▸ INSTRUCTIONS TO FOLLOW
Transcribe exactly the line containing "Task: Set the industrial" and the remaining lines of the listing below, through the very last.

▸ INFORMATION GIVEN

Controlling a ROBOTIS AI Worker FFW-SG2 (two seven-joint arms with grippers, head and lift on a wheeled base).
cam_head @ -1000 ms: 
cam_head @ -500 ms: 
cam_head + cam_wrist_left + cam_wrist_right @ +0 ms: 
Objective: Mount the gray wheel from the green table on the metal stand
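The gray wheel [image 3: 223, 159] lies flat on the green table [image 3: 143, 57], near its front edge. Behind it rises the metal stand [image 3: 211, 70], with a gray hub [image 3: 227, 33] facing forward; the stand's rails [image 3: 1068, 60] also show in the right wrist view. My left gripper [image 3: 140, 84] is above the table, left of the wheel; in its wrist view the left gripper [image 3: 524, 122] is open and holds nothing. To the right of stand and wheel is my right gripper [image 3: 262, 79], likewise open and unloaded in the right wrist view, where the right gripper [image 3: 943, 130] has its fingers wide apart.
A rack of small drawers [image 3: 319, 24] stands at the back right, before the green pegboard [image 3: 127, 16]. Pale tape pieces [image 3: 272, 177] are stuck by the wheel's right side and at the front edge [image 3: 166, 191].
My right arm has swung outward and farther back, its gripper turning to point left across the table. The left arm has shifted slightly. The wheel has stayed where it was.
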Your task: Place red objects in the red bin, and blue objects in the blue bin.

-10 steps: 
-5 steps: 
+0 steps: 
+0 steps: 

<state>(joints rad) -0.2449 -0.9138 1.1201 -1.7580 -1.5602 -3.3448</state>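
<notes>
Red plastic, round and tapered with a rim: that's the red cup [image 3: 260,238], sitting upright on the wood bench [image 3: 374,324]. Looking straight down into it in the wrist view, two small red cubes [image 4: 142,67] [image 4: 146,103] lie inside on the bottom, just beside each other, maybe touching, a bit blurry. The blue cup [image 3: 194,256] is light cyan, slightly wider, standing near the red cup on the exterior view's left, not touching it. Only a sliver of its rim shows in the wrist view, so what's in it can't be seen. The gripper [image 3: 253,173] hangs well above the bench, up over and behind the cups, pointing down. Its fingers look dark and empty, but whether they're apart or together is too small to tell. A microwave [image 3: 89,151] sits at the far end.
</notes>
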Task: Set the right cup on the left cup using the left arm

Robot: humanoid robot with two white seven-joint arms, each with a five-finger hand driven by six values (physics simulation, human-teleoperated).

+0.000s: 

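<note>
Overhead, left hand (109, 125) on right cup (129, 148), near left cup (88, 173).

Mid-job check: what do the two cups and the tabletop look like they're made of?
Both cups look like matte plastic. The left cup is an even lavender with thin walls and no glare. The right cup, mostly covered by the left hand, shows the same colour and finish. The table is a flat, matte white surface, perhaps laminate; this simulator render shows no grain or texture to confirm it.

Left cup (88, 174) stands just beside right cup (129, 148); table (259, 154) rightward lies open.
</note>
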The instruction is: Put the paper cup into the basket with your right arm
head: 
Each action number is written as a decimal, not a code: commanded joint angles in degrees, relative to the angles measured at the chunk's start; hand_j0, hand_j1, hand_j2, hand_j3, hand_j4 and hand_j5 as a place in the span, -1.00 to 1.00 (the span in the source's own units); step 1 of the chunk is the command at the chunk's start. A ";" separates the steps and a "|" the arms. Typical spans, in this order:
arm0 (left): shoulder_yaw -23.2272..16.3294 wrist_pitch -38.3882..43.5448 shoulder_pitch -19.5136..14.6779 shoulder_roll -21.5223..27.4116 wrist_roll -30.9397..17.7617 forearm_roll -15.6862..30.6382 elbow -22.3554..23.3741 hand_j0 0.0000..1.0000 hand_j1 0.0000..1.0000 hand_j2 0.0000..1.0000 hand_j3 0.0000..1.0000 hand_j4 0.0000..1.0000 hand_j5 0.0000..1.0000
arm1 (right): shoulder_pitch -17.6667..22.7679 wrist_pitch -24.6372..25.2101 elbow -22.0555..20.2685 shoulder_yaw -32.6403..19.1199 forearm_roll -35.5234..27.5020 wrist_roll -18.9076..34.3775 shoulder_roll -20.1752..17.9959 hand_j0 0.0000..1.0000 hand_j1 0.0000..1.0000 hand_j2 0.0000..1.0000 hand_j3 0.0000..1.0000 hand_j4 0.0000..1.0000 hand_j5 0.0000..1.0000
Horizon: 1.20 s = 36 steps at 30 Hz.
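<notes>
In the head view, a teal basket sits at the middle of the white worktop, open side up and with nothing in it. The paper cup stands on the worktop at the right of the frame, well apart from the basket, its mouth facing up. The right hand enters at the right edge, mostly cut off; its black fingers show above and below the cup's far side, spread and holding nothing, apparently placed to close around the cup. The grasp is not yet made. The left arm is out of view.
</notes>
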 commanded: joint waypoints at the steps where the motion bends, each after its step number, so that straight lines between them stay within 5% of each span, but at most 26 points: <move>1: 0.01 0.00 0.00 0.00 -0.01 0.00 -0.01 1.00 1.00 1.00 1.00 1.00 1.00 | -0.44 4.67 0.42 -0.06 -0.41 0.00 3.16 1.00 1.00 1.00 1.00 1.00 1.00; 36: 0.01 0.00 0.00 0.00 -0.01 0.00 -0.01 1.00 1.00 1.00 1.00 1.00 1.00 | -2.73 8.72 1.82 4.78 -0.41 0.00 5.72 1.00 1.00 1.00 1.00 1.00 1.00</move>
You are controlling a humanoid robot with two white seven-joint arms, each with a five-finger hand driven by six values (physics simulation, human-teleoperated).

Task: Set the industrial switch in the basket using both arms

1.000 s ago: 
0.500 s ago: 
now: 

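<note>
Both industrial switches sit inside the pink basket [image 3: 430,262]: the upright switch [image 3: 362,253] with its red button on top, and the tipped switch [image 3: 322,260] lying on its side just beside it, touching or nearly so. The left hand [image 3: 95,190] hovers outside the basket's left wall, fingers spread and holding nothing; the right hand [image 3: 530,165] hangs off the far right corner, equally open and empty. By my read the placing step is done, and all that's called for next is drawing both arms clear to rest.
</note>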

▸ YOUR SOLUTION
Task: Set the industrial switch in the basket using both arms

1.000 s ago: 
0.500 s ago: 
now: 

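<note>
Both industrial switches sit inside the pink basket [image 3: 430,262]: the upright switch [image 3: 362,253] with its red button on top, and the tipped switch [image 3: 322,260] lying on its side just beside it, touching or nearly so. The left hand [image 3: 95,190] hovers outside the basket's left wall, fingers spread and holding nothing; the right hand [image 3: 530,165] hangs off the far right corner, equally open and empty. By my read the placing step is done, and all that's called for next is drawing both arms clear to rest.
</note>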

There is nothing further in this answer.